[Problem details]
Write out, word for word, the part of the listing below that opens with the line containing "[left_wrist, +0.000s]" and closes with the line containing "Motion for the", keeping both of those lines and adding no others.

··· Given material

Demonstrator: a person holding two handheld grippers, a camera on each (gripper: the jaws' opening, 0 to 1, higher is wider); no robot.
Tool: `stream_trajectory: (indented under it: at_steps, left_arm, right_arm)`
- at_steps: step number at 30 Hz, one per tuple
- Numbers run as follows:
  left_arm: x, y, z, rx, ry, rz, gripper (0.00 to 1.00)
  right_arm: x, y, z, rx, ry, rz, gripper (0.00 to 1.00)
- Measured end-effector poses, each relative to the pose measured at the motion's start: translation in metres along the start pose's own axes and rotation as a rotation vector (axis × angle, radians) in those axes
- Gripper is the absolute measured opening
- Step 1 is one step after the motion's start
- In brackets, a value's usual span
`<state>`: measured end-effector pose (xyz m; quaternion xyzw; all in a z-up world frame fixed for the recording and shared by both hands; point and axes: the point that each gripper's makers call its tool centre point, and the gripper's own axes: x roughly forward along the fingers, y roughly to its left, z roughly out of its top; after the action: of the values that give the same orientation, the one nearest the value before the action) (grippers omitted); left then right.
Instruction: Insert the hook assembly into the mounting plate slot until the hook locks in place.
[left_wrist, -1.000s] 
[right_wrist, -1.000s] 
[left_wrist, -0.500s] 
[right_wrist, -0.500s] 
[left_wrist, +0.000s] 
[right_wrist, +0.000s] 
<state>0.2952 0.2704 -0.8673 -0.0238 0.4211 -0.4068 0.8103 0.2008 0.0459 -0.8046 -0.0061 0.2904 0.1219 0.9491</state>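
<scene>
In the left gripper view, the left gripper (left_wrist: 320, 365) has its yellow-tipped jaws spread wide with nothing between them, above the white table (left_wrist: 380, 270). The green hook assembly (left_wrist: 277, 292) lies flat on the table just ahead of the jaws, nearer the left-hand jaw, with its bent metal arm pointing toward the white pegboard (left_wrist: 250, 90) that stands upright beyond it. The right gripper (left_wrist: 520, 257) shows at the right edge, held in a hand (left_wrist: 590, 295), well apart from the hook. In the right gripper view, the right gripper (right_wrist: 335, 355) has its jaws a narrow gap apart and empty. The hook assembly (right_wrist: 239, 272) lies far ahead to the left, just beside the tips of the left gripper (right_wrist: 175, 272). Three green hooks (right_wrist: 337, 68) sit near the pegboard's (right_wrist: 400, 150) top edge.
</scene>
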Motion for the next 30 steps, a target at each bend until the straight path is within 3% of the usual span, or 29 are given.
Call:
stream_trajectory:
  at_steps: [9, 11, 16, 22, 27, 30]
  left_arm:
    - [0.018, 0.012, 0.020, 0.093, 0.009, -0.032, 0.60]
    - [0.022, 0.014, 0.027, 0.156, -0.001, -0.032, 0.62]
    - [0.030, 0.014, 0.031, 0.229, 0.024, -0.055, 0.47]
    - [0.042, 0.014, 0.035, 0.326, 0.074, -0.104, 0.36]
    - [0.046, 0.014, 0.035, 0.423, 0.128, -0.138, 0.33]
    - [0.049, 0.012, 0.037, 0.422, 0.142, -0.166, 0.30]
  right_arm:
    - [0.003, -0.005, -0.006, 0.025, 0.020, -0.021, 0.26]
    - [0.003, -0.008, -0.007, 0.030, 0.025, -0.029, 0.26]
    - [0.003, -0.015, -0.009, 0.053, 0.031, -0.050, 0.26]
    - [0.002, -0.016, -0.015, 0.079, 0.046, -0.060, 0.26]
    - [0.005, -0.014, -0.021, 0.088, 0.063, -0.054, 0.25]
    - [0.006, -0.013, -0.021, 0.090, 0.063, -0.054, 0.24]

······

[Expected answer]
[left_wrist, +0.000s] 
[right_wrist, +0.000s] 
<state>0.2952 0.2704 -0.8673 -0.0238 0.4211 -0.4068 0.8103 0.2008 0.0459 -0.8046 -0.0061 0.2904 0.1219 0.9491</state>
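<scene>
In the left gripper view, the left gripper (left_wrist: 320, 365) has its yellow-tipped jaws spread wide with nothing between them, above the white table (left_wrist: 380, 270). The green hook assembly (left_wrist: 277, 292) lies flat on the table just ahead of the jaws, nearer the left-hand jaw, with its bent metal arm pointing toward the white pegboard (left_wrist: 250, 90) that stands upright beyond it. The right gripper (left_wrist: 520, 257) shows at the right edge, held in a hand (left_wrist: 590, 295), well apart from the hook. In the right gripper view, the right gripper (right_wrist: 335, 355) has its jaws a narrow gap apart and empty. The hook assembly (right_wrist: 239, 272) lies far ahead to the left, just beside the tips of the left gripper (right_wrist: 175, 272). Three green hooks (right_wrist: 337, 68) sit near the pegboard's (right_wrist: 400, 150) top edge.
</scene>
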Motion for the next 30 steps, a target at each bend until the straight path is within 3% of the usual span, or 29 are given.

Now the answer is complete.